Here is the listing. Report each line in it that contains the string "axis".

>>>

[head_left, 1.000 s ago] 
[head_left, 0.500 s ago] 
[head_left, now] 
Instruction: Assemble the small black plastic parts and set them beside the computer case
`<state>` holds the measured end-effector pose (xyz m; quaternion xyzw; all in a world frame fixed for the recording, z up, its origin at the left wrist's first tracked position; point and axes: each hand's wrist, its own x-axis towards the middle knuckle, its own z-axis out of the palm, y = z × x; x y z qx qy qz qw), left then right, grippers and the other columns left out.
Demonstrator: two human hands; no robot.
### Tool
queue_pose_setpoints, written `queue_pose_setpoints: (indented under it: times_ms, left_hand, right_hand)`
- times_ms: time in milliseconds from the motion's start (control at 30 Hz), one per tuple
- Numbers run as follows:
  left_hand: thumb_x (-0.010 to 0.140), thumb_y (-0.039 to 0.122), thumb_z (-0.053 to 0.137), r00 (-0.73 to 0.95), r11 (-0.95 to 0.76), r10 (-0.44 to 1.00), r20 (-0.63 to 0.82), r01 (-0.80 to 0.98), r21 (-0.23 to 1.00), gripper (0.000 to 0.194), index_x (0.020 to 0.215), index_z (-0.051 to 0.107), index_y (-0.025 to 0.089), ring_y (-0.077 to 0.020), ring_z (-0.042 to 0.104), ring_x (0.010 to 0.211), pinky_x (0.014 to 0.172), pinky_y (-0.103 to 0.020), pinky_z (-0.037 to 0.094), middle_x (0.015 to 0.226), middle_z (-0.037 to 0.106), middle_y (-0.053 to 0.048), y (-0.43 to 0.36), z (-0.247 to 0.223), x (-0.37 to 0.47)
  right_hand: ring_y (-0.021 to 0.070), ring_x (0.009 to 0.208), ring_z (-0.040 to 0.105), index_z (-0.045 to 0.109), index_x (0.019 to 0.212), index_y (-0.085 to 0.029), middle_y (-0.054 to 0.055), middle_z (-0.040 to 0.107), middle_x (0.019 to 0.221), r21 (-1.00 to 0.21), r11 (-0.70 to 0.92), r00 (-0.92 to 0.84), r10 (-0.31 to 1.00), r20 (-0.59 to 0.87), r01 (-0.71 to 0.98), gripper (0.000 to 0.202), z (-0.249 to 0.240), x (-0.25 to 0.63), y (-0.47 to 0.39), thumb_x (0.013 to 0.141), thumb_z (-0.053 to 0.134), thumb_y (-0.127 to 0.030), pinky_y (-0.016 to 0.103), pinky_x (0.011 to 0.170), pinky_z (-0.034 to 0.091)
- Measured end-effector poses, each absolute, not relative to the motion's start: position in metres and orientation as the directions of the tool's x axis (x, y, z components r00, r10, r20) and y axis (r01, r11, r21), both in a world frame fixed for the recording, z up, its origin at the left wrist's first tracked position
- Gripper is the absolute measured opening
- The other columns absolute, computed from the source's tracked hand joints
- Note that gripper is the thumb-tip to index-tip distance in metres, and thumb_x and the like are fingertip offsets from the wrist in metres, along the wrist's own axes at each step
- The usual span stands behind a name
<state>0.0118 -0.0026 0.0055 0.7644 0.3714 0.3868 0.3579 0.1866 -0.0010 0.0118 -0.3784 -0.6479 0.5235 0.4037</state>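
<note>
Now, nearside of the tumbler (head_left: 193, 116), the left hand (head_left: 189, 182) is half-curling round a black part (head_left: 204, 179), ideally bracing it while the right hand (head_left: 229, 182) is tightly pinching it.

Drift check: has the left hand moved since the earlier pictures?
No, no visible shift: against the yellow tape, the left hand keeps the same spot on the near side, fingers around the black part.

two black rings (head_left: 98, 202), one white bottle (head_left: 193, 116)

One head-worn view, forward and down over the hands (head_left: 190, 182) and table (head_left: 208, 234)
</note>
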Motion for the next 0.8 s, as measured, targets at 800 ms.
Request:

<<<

_Reply_
`<state>` holds the measured end-effector pose (xyz m; quaternion xyzw; all in a world frame fixed for the recording, z up, its origin at the left wrist's first tracked position; point and axes: each hand's wrist, its own x-axis towards the middle knuckle, its own z-axis out of the palm, y = z × x; x y z qx qy qz qw), left then right, grippers and the other columns left out.
- Measured end-effector poses, each absolute, not relative to the motion's start: position in metres and orientation as the directions of the tool's x axis (x, y, z components r00, r10, r20) and y axis (r01, r11, r21), both in a world frame fixed for the recording, z up, its origin at the left wrist's first tracked position

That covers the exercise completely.